Melanie sentiva il cuore battere sempre più forte, mentre si avvicinava alla scaletta che portava sul palco. Salì due gradini e, anche senza avere una visuale completa, si meravigliò dell’innumerevole quantità di pugni alzati e corpi ammassati che riusciva a scorgere. Bryce, il fratello gemello di Kevin, era sul palco a qualche passo di distanza da Jared, insieme a Rochi e a Joffrey. Kevin aveva i pugni serrati lungo il fucile a canna e si guardava intorno con fare sospettoso ma anche i suoi occhi bruciavano del fuoco della ribellione.
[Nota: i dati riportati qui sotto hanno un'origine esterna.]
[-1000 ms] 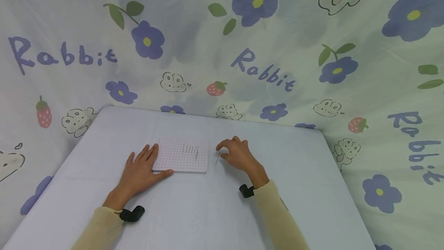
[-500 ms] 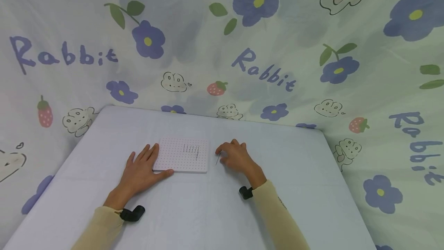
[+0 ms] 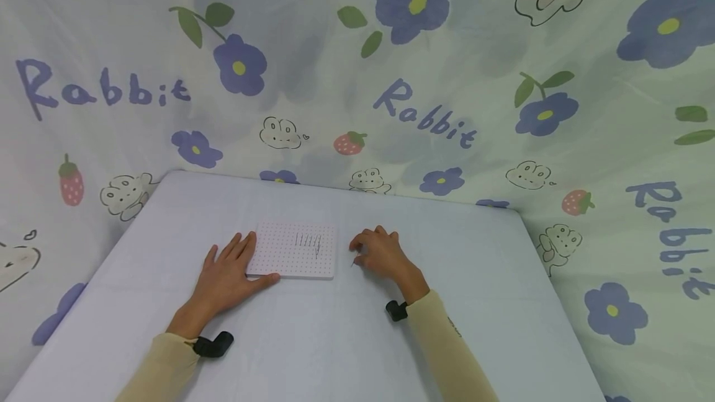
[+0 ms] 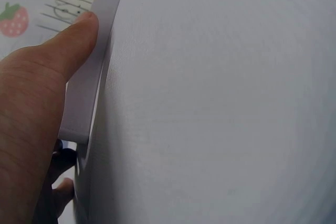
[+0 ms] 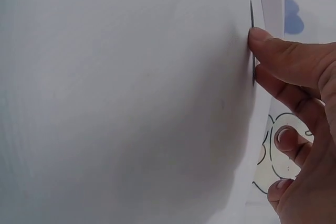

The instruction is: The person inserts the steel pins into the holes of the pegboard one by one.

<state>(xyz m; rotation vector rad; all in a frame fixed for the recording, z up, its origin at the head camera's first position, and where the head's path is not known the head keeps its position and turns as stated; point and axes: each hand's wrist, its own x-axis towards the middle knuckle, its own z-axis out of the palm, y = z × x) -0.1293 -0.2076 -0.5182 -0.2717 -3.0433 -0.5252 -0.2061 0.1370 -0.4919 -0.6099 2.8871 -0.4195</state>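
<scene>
A white board (image 3: 274, 253) dotted with small holes lies on the table. A row of several thin dark pins (image 3: 307, 240) stands in its right half; they also rise above the board edge in the left wrist view. My left hand (image 3: 226, 275) rests at the board's left side, fingers spread, with the thumb on its near edge. To the right of the board, my right hand (image 3: 382, 253) has its fingers bent. In the right wrist view its thumb and forefinger pinch a thin dark pin (image 5: 253, 51) low over the tabletop. The head view shows only a bit of that pin.
White cloth covers the table (image 3: 335, 340). Behind and at both sides hangs a curtain (image 3: 313, 79) printed with flowers, rabbits and strawberries. A small black camera (image 3: 213, 345) sits on the left wrist, another camera (image 3: 396, 310) on the right.
My right thumb and forefinger have closed in around the pin, which stood out clearly beside them earlier and is now mostly hidden. My left hand and the board have stayed still.
</scene>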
«Dicono che apriranno nuove Cupole, che vogliono allargare i nostri orizzonti. Ci hanno chiesto di votare per il nome da dare alla prossima SottoCupola. Non vi sentite così tremendamente onorati per essere stati presi in considerazione in una decisione tanto importante? Non vi sentite partecipi alla vita politica?» 
Una voce si alzò ancora più alta fra il rumoreggiare della folla.
«A fanculo! Chiamiamola così la nuova Cupola! E poi ci mandiamo i Governanti!» 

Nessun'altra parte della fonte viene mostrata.